Friday, July 10, 2009




WILLIAM BYRD MEMORIAL CONCERT

Stondon Singers

07.07.09



Ranged behind the 16th century screen, the twenty-four Stondon Singers filled the tiny church of St Peter and St Paul with the music of William Byrd, as they do every year on the anniversary of his death in 1623.
He has no gravestone, but almost certainly lies within earshot of the sublime music drifting out into the twilight.

Under their new conductor, Christopher Tinker, they began with the Mass for Four Voices – with a resonance the composer would certainly recognise.

After a brief diversion to San Marco in Venice – Croce’s jubilant Incipite Domino, and the rich harmonies of his Holy Week motet O Triste Spectaculum – it was back to Byrd, a contrasting group of three, ending with the apposite Sing Joyfully, beautifully articulated, like all the Stondon’s work.

In an illuminating juxtaposition, the closing work was Vaughan Williams G minor Mass of 1921 – the first English setting since Byrd’s time.
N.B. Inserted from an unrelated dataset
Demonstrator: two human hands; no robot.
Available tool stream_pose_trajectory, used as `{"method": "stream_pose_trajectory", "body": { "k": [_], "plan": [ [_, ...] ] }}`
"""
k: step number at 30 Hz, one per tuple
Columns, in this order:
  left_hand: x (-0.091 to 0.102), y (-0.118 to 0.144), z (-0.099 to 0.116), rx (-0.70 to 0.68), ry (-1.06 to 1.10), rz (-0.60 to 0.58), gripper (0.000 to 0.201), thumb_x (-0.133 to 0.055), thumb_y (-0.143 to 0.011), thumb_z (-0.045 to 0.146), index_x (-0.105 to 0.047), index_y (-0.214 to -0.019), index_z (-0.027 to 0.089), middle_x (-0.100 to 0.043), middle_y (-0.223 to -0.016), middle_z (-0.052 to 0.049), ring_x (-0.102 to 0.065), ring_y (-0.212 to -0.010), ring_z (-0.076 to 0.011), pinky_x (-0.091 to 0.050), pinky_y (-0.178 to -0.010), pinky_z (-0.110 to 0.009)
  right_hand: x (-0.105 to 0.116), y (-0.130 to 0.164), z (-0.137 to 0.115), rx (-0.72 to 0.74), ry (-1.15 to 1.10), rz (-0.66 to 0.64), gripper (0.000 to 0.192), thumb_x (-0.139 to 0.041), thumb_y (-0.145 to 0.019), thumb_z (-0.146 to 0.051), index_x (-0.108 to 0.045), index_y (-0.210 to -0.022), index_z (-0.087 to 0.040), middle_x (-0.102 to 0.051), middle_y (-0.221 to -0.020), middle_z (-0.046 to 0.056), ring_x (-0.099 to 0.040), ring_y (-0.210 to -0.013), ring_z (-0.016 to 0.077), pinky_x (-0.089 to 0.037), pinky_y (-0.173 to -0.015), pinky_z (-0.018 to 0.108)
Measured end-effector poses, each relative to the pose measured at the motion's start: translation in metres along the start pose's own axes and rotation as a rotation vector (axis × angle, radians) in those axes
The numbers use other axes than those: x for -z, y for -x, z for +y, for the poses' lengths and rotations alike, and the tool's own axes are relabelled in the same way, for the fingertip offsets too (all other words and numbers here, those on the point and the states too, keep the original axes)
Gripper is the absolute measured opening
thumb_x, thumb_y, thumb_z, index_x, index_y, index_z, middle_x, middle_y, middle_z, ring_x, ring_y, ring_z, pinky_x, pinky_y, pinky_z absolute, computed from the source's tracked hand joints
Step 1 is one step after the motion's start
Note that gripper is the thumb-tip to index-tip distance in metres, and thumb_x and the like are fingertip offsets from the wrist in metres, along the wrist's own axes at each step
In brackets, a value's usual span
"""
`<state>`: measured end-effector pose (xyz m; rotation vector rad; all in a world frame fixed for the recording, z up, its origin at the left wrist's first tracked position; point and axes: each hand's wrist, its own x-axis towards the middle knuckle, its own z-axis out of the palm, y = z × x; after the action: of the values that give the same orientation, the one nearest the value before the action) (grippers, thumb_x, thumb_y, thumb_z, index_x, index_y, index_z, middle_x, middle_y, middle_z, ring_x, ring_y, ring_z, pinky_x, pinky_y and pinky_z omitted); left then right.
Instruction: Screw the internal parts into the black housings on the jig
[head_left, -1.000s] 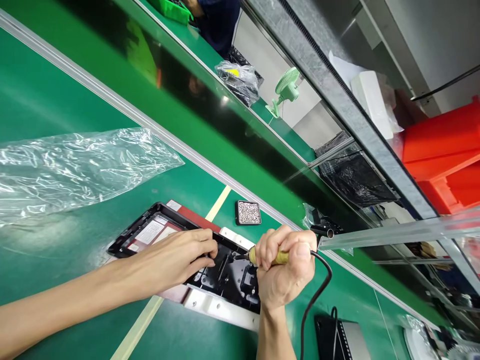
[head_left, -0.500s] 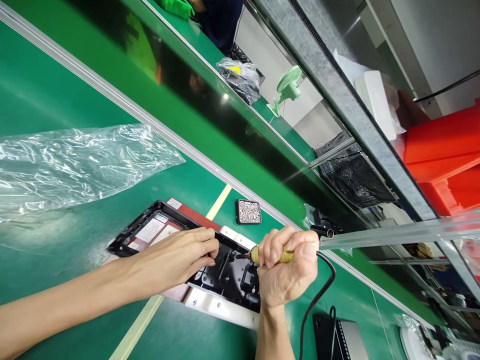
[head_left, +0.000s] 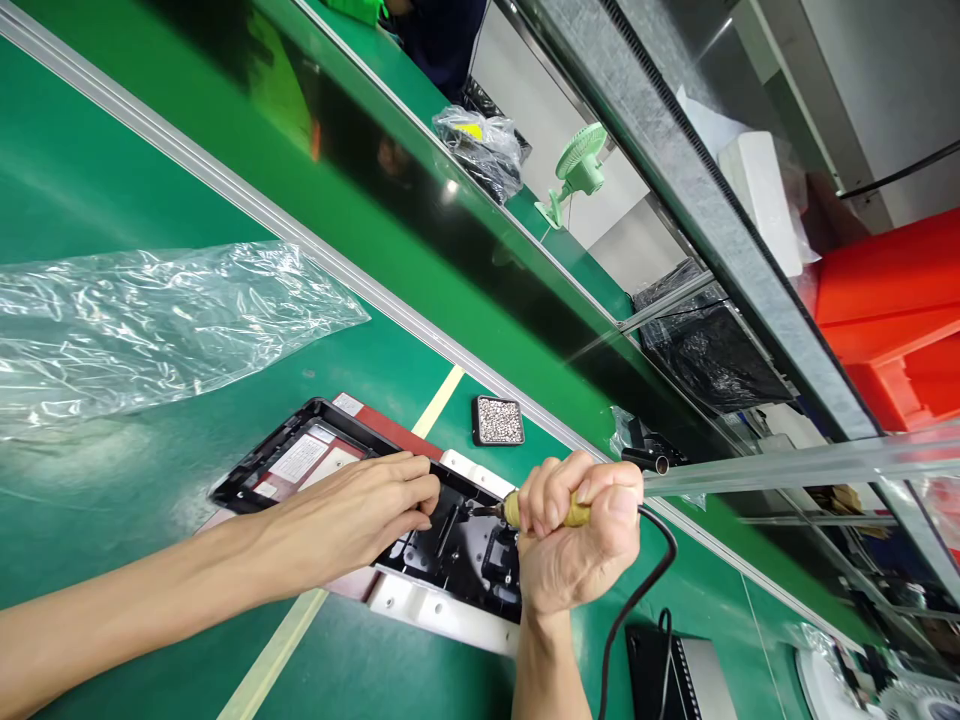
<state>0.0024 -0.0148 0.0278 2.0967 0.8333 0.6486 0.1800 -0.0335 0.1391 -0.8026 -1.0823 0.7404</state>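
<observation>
A long black plastic housing (head_left: pixel 465 572) lies open side up on a reddish-brown board (head_left: pixel 382 428) with white blocks (head_left: pixel 439 612) along its sides. My right hand (head_left: pixel 577 525) is closed in a fist round the yellow handle of a soldering iron (head_left: pixel 512 510). The iron's tip points left and down into the housing; whether it touches the plastic is hard to see. Across the housing's middle rests my left hand (head_left: pixel 375 510), its fingers curled and thumb near the forefinger. What lies between those fingertips, if anything, is hidden.
Beyond the housing stands a small black tray (head_left: pixel 476 430) of tiny metal pieces. A clear plastic bag (head_left: pixel 172 325) lies at left. The iron's black cord (head_left: pixel 637 600) hangs at right, near a black-and-silver box (head_left: pixel 697 680). Past the metal rail (head_left: pixel 420 340) runs a green belt (head_left: pixel 360 215).
Hardly anything differs. My right hand and the iron have shifted very slightly to the right in view; the left hand stays on the housing.
</observation>
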Motion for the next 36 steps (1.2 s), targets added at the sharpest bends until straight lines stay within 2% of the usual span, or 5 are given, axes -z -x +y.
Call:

The end of the Gloria made an impressively splendid effect; the sound world of the 16th century, the old liturgical spirit, was especially obvious in this place.

In each of the Masses, the Credo was replaced by a reading – the first performance of the Vaughan Williams by the Whitsuntide singers [ “fierce intensity made the music glow …”] and Byrd’s own creed, the merits of singing [“There is not any musicke of instruments whatsoever, comparable to that which is made of the voices of men, where the voices are good, and the same well sorted and ordered …”] His Stondon soul would surely rejoice to hear his words proved so true by this excellent choir.

And the weather proved just kind enough for us all to join him in the churchyard for a convivial interval drink ...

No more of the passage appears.